Online Program

294092
Development of combined assessment of psychiatric environments (CAPE) profiles: A patient-centered quality measure for inpatient psychiatric treatment


Tuesday, November 5, 2013 : 8:30 a.m. - 8:50 a.m.

Kathleen Delaney, PhD, PMH-NP, FAAN, Department of Community, Mental Health and Systems, Rush College of Nursing, Chicago, IL
Individuals who require psychiatric hospitalization need a safe environment that supports stabilization and service planning that promotes a meaningful life in the community. Both processes require a recovery-oriented, patient-centered treatment environment where care reflects the patient's needs, values, and choices. It also requires a nursing staff that builds a unit culture which instills hope, self-direction, and empowerment. Currently there is no method to assess the delivery of recovery oriented, patient-centered care in the psychiatric inpatient environment. The focus of this study was development of an instrument (Combined Assessment of Psychiatric Environments- the CAPE) that assesses quality of care by gauging the extent patients have experiences during inpatient treatment that promote recovery and patient-centered care; i.e., ones marked by safety, engagement, respect, choice, achievement, and significance. A staff-form of the tool gauges the extent the environment supports nurses ability to provide an empowering, patient-centered environment of care. This presentation will report on the conceptual framework of the instrument, how items were derived from staff interviews and patient focus groups and then further refined by consumer/staff frequency ratings of the initial item pool. In the second phase of the study the instrument was tested on six inpatient psychiatric units. The resultant data and psychometrics of the instrument will be presented. Included is a discussion of how the instrument facilitates quality assessment and patient-centered care of inpatient psychiatric environments. The instrument also has the potential to detect outcomes of a staff group's efforts at recovery-oriented culture change.

Learning Areas:

Public health or related research

Learning Objectives:
Describe how qualitative methods can be used to construct items for patient-centered quality tool. Explain elements of patient-centered care that contribute to quality of inpatient psychiatric treatment. Describe how inpatient psychiatric staff might use a newly developed tool to capture their efforts at patient-centered care.

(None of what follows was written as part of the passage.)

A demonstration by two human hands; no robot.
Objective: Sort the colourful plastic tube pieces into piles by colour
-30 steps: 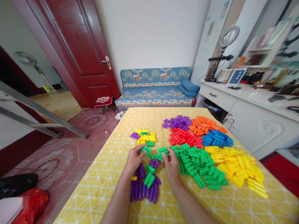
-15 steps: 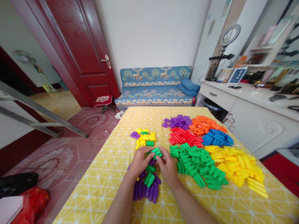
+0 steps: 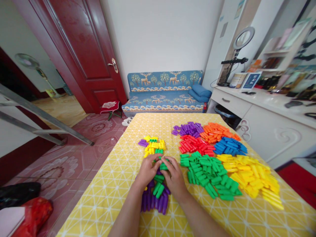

Keyword(s): Health Care, Public Health

Presenting author's disclosure statement:

Qualified on the content I am responsible for because: I have been the principal or co-principal of several investigations, a federally funded grant and now a PCORI grant focusing on safety and quality of inpatient psychiatric treatment. I have published widely on issues of safety and restraint reduction and recovery in inpatient psychiatric treatment and I am currently co-chair of the American Psychiatric Nurses Association, Institute for Safe Environments.
Any relevant financial relationships? No

I agree to comply with the American Public Health Association Conflict of Interest and Commercial Support Guidelines, and to disclose to the participants any off-label or experimental uses of a commercial product or service discussed in my presentation.